In just three years, Locked Shields has established itself as a premier multinational cyber wargaming events. This year’s exercise drew 300 people from 17 countries; among them were members of the Finnish security firm Codenomicon, which uncovered the Heartbleed vulnerability earlier this year. 

For years, Western powers like the US and United Kingdom have staged highly secretive exercises like Eligible Receiver 97. Locked Shields uses a more collaborative approach; the goal is to foster cooperation among European nations. Although the teams compete against each other, the gameplay encourages collaboration to shut down the attack more quickly. The exercise is not a war game in the traditional sense, because the people involved are largely civilians and the attacks targeted commercial, not military, systems. That reflects the growing reality that in cyber warfare, targets will include civilian computers operating critical infrastructure like banks and power plants. 

The event, held one weekend in May, was staged from the Hotel Euroopa on the outskirts of Tallinn’s medieval town center. The ancient perimeter wall and stone towers that once helped defend the town stood in stark contrast to the rows of glowing laptops that are the first line of defense in modern warfare. “It was a visual paradox,” says Locatelli. “Seventies carpet and Soviet architecture brimming with modern technology.” 


The old town of Tallinn, Estonia. Luca Locatelli 

The target was a drone manufacturer in the fictional nation of Berylia, an island in the North Atlantic. As the company prepared for a demonstration at the World Drone Expo in Dubai, “hacktivists” attacked its website and network. Meanwhile, a nation-state team used the attack as a cover to launch its own assault on Berylia’s defense networks. The Red Team, outfitted in red T-shirts, launched the attacks from within the hotel while 12 Blue Teams defended Berylia from their home countries. 

Teams earned points based on how long it took them to identify an attack, how effectively they defended against it and their ability to keep networks running during the assault. They also were scored based upon how they dealt with the media–which had inside information about the attack—and their adherence to the law while crafting their response to the attacks. To that end, each team had legal experts at their disposal. 

Locatelli drew mixed reactions from his subjects. Some on the Red Team avoided him and didn’t want to be photographed or identified. Others had no problem with his camera. But they all agreed that their monitors were off-limits. They didn’t want to give away their tricks and strategies. 

“I had to focus on the small things, the moments,” says Locatelli. When John McHugh, secretary of the US Army showed up for a visit during the exercise, Locatelli says for an instant “it felt like a real war.” 
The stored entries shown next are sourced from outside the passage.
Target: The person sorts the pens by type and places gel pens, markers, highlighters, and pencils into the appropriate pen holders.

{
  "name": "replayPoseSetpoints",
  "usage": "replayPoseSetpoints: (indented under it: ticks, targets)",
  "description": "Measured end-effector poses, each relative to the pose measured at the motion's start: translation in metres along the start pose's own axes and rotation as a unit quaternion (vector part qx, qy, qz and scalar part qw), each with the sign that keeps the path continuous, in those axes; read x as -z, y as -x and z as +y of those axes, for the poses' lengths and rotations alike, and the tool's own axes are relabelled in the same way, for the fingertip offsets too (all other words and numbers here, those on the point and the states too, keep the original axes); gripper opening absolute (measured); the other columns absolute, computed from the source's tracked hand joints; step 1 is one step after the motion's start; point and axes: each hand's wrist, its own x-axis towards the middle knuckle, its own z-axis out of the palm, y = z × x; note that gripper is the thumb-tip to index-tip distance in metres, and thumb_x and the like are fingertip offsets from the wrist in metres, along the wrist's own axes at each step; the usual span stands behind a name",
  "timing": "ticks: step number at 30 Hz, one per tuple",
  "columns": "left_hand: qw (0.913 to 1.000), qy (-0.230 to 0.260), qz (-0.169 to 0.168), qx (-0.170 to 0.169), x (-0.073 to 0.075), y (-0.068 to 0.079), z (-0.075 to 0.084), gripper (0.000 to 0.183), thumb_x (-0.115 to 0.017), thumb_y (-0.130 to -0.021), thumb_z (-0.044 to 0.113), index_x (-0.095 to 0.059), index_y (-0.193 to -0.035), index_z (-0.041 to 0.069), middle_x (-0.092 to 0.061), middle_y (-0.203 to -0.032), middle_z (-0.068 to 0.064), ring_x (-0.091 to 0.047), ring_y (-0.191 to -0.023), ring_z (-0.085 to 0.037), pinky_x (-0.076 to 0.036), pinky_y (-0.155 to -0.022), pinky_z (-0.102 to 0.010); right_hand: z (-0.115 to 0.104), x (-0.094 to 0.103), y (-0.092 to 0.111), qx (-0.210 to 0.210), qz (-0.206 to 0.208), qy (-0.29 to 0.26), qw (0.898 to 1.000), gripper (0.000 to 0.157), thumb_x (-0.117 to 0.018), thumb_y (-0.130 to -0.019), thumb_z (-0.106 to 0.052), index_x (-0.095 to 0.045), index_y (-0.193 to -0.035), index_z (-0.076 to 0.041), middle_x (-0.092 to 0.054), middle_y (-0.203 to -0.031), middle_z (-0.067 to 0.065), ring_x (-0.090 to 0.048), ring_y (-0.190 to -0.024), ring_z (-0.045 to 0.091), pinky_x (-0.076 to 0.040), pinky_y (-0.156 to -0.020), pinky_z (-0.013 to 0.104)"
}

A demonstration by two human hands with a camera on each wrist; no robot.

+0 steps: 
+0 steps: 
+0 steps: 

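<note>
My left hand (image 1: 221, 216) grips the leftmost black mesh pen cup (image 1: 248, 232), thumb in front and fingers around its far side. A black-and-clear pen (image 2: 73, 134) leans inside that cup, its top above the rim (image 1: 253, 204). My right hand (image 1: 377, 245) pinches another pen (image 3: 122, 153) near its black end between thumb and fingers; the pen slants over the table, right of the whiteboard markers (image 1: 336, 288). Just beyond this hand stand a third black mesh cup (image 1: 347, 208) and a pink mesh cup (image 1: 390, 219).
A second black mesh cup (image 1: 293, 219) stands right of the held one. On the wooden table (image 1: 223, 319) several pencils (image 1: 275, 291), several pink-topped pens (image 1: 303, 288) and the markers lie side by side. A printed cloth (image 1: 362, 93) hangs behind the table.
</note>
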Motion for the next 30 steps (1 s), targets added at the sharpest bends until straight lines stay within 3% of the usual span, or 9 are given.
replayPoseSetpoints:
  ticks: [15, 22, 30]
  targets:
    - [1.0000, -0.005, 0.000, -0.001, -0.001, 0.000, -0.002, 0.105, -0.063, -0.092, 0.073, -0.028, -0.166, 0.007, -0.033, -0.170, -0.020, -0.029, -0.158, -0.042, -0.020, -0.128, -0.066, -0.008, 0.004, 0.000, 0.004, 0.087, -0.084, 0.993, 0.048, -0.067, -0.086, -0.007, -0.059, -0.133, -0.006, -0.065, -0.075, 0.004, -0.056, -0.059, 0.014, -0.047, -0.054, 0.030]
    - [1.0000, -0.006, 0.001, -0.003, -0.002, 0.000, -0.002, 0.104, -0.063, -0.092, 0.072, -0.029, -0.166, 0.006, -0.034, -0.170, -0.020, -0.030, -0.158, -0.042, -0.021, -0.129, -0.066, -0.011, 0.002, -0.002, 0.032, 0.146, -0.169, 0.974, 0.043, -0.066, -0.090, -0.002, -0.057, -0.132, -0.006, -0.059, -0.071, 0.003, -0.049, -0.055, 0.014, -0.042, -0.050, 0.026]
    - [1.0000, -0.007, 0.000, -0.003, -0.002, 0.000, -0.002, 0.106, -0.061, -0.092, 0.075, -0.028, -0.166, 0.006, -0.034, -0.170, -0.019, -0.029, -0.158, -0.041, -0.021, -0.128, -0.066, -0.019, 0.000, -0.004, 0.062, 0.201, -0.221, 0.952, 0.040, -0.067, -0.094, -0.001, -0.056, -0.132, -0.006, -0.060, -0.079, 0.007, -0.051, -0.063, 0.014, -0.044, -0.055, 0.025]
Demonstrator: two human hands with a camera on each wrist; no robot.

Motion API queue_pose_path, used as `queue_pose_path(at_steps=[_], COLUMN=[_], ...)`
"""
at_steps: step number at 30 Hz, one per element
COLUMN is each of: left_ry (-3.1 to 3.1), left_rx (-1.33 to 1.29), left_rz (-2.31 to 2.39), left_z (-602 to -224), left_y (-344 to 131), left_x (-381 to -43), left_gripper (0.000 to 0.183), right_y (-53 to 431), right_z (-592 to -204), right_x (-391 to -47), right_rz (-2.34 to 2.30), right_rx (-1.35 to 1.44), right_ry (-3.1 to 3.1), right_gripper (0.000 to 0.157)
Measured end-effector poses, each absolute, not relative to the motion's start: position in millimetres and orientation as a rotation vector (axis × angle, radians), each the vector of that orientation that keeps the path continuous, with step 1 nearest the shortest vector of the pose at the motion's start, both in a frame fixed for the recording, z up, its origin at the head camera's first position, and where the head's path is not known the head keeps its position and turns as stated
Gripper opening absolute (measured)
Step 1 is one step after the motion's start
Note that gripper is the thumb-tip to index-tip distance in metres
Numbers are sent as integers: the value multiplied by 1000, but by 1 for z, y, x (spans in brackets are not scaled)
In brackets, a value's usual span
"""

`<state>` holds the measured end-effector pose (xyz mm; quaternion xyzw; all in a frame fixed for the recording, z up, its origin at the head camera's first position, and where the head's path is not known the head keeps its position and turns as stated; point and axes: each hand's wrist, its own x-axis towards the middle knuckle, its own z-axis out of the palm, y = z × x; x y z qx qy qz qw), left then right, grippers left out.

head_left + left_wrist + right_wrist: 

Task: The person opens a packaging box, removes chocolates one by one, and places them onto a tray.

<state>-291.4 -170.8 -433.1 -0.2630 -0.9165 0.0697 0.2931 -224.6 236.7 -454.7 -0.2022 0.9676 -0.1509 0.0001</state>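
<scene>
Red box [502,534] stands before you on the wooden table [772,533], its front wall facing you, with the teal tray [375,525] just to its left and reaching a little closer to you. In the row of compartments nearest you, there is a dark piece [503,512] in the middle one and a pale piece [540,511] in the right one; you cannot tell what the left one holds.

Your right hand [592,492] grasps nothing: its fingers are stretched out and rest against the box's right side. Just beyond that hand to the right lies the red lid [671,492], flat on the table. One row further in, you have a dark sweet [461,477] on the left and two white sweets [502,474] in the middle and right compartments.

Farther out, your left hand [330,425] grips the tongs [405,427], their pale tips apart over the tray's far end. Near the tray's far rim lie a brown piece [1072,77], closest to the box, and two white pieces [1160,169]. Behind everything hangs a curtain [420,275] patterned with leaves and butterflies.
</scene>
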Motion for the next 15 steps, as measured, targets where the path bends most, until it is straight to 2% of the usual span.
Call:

The threat of such a war mounts as more nations develop cyber warfare units and digital weapons. The US leads the way with the US Cyber Command, whose budget this year was $447 million. Cyber Command reportedly helped develop and deploy the world’s first known digital weapon—the Stuxnet worm that targeted Iranian centrifuges used to enrich uranium. Stuxnet was a destructive digital attack, and the first of its kind in that it was designed to cause physical damage to infrastructure. Other attacks have focused on deleting data, like the Wiper malware that struck the Iranian Oil Ministry in 2012. 

The Cooperative Cyber Defence Centre of Excellence was born of similar aggression—a denial-of-service attack that hit computers in Estonia in 2007 after a diplomatic dispute with Russia. Neither Estonia nor NATO was prepared to defend against such an assault, which was widely believed to have been launched by Russia. The Centre was established to help NATO members prepare such defenses.